I understood that people ran into tough times and had to resort to desperate measures to pay the bills, or get that operation, or buy the shiny new RV they wanted so badly. To me, a pawnshop was a repository of lost dreams, a place where customers surrendered their precious possessions as collateral for high-interest loans, often for pennies on the dollar, hoping to restore their finances in time to retrieve their valuables before someone else bought them. In extreme cases, they sold their items outright.
That was how Jerry the zombie had lost his heart and soul.
I straightened the collar of my sport jacket, tilted back the fedora on my head, and pulled open the door. I hoped the pawnbroker was a reasonable person who would react favorably to a business proposition. That way, I could take care of this quickly and cleanly for Mrs. Saldana.
Unfortunately, the shop owner was a gremlin, the unnatural equivalent of a pack rat who loved to collect esoteric objects for the sole purpose of having them. A gremlin pawnbroker wasn’t interested in making a profit from buying and selling these objects; he just wanted to surround himself with them. I had seen an episode about gremlins and all their junk on Unnatural Hoarders.
After entering the shop, I let my eyes adjust to the gloom. I saw shelf after shelf filled with items on display, arranged in no order that I could discern: used spell books, fat leather-bound volumes as well as the more compact paperback editions; bone china hors d’oeuvre plates and entertainment sets for coven get-togethers; a Maltese falcon with a price so ridiculously high that I didn’t dare touch it; next to it, a shriveled and curled monkey’s paw that was marked down at a discount: Special Offer This Week: Only One Wish Left.
There were racks of moldering o
ld clothes and a jewelry case filled with fashionable rings, necklaces, brooches, and bracelets. Zombies and vampires fresh from the grave often found themselves in a tight financial spot, forced to pawn the jewelry and clothes in which they’d been buried for seed money to start a new unlife. Timeworn Treasures was one of the places they went.

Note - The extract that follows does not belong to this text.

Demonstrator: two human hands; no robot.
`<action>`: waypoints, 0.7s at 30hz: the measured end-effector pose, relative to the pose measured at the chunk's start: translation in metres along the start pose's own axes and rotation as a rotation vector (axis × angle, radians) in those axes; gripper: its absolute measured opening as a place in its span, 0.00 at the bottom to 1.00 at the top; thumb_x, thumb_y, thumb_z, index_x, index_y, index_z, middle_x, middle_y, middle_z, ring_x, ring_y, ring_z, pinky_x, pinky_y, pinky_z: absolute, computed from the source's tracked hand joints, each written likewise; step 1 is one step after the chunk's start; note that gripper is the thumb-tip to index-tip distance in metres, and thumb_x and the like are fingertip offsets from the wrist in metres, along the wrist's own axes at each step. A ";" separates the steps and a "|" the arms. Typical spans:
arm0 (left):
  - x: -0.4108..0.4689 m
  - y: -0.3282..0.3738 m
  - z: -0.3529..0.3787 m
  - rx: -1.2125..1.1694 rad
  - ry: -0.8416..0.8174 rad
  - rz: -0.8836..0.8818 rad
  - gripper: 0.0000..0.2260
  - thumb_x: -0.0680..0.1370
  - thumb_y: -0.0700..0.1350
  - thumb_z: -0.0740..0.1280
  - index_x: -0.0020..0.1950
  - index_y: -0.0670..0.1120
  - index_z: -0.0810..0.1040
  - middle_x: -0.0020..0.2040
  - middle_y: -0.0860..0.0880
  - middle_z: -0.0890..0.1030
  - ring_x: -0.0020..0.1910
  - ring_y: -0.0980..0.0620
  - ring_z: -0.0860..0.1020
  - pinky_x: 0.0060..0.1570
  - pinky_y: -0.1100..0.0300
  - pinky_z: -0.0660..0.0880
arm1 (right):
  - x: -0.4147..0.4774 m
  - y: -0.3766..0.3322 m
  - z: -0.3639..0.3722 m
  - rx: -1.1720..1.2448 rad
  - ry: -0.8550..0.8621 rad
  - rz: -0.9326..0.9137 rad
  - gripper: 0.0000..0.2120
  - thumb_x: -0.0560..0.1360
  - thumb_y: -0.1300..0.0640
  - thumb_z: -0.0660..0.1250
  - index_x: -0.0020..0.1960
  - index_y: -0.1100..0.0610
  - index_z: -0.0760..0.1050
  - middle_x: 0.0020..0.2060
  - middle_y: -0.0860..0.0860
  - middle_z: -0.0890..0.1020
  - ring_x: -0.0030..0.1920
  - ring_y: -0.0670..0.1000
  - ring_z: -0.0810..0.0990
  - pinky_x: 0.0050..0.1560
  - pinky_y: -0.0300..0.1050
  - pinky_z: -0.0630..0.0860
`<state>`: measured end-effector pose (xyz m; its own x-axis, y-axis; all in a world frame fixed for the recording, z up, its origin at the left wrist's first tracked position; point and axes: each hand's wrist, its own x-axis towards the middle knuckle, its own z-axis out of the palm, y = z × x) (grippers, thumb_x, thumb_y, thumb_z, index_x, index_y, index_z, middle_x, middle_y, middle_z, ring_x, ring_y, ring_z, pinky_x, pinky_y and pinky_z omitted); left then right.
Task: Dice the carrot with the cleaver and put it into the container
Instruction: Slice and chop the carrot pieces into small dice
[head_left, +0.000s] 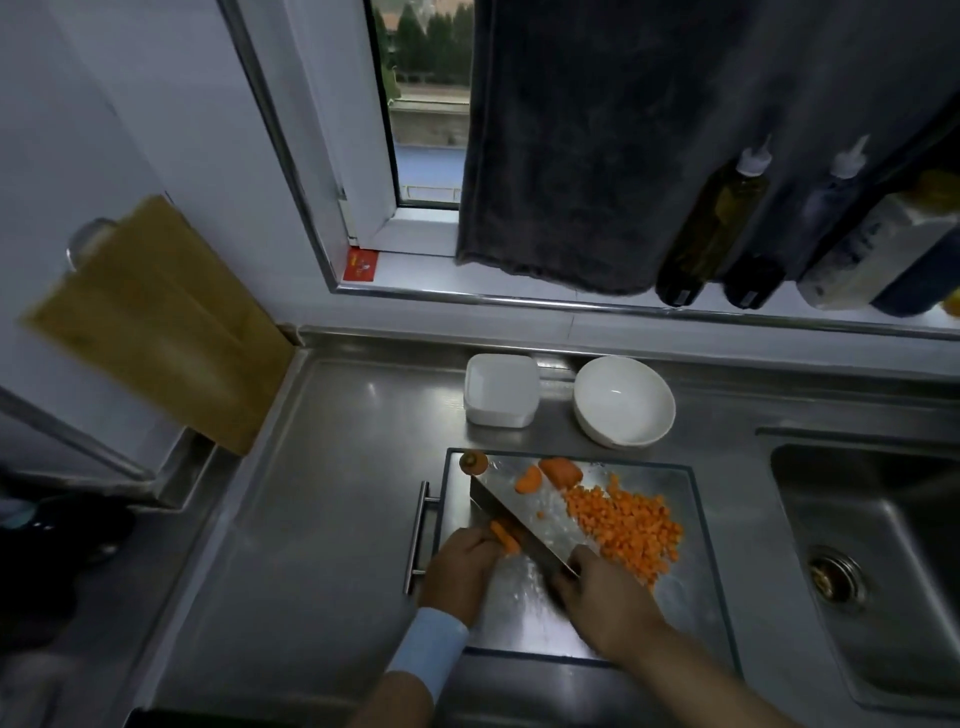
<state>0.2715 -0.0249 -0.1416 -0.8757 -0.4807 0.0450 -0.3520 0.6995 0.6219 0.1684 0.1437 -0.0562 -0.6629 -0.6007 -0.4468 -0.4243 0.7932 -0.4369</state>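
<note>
Carrot dice (623, 530) heaped, orange | left grip (457, 566) pinches strip (506, 538) | right grip (597, 592) clamps cleaver (530, 514)

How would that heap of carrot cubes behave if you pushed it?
The carrot cubes are many small loose pieces, so they would likely scatter rather than move together. The steel board looks shiny and wet, so they may slide easily.
</note>
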 end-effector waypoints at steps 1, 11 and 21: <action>-0.001 -0.002 0.001 -0.044 -0.001 0.005 0.08 0.75 0.43 0.66 0.50 0.49 0.84 0.46 0.60 0.79 0.45 0.66 0.74 0.48 0.81 0.64 | 0.000 0.000 0.001 -0.013 -0.001 0.008 0.12 0.80 0.41 0.59 0.46 0.49 0.70 0.38 0.48 0.79 0.39 0.49 0.79 0.33 0.43 0.69; 0.006 -0.013 0.006 -0.105 0.062 0.232 0.10 0.74 0.44 0.64 0.49 0.46 0.84 0.50 0.50 0.82 0.49 0.56 0.76 0.58 0.75 0.67 | -0.016 -0.031 -0.002 -0.159 0.056 -0.030 0.08 0.81 0.45 0.57 0.53 0.48 0.68 0.42 0.53 0.83 0.43 0.56 0.82 0.38 0.47 0.71; 0.005 -0.015 0.008 -0.070 0.058 0.276 0.11 0.75 0.45 0.63 0.51 0.45 0.83 0.50 0.48 0.82 0.52 0.55 0.74 0.62 0.76 0.60 | -0.018 -0.042 0.001 -0.169 0.013 0.043 0.06 0.80 0.55 0.58 0.56 0.49 0.70 0.45 0.53 0.82 0.47 0.56 0.82 0.42 0.47 0.72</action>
<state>0.2696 -0.0334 -0.1568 -0.9141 -0.3081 0.2638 -0.0775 0.7711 0.6320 0.1988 0.1209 -0.0303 -0.6902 -0.5652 -0.4519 -0.4919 0.8245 -0.2799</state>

Propped on a high wooden stool behind a chicken-wire barrier sat the gremlin proprietor. He was only about three feet tall, average size for a gremlin, with tiny teeth, a pinched face, and tufts of fur in all the wrong places. He was not a member of the silly fictional species that you weren’t supposed to feed after midnight. This guy was an old-school gremlin, the type that liked to hitchhike aboard planes and rip the cowlings off engines or punch holes through wings. After strict airline safety regulations made such mischief a thing of the past, the gremlin had found himself a new career as a pawnbroker.
“How can I help you?” he asked, his voice nasal, his words blurred at the edges as if his lips and tongue were still fighting off the effect of a dentist’s anesthesia. “Looking for anything in particular?”
Not bothering to look at more shelves of what the gremlin classified as “timeworn treasures,” I fished out my business card. “Actually, I want to see you. Dan Chambeaux from Chambeaux and Deyer Investigations. A client asked me to make inquiries on his behalf.”
With small, clawed fingers, the gremlin reached through a gap in the chicken wire, took the business card, and perused it with yellow slitted eyes. He made a gurgling rumble in his throat, halfway between a purr and a growl. I didn’t think it was an indication of anger or displeasure, just the fact that he was congested.
He scootched his butt on the small chair, and I could see that his little legs dangled high above the floor and he wore no shoes on his furry feet. He set the card down, as if unimpressed, made a coughing harrumph, then picked up a dirty rag, dabbed it in a jar of silver polish, and began vigorously rubbing an inscribed silver chalice along with its accompanying silver-handled sacrificial dagger. Around him, other silver objects gleamed. Though the gremlin was little, he had bulging biceps, probably from vigorous and constant polishing.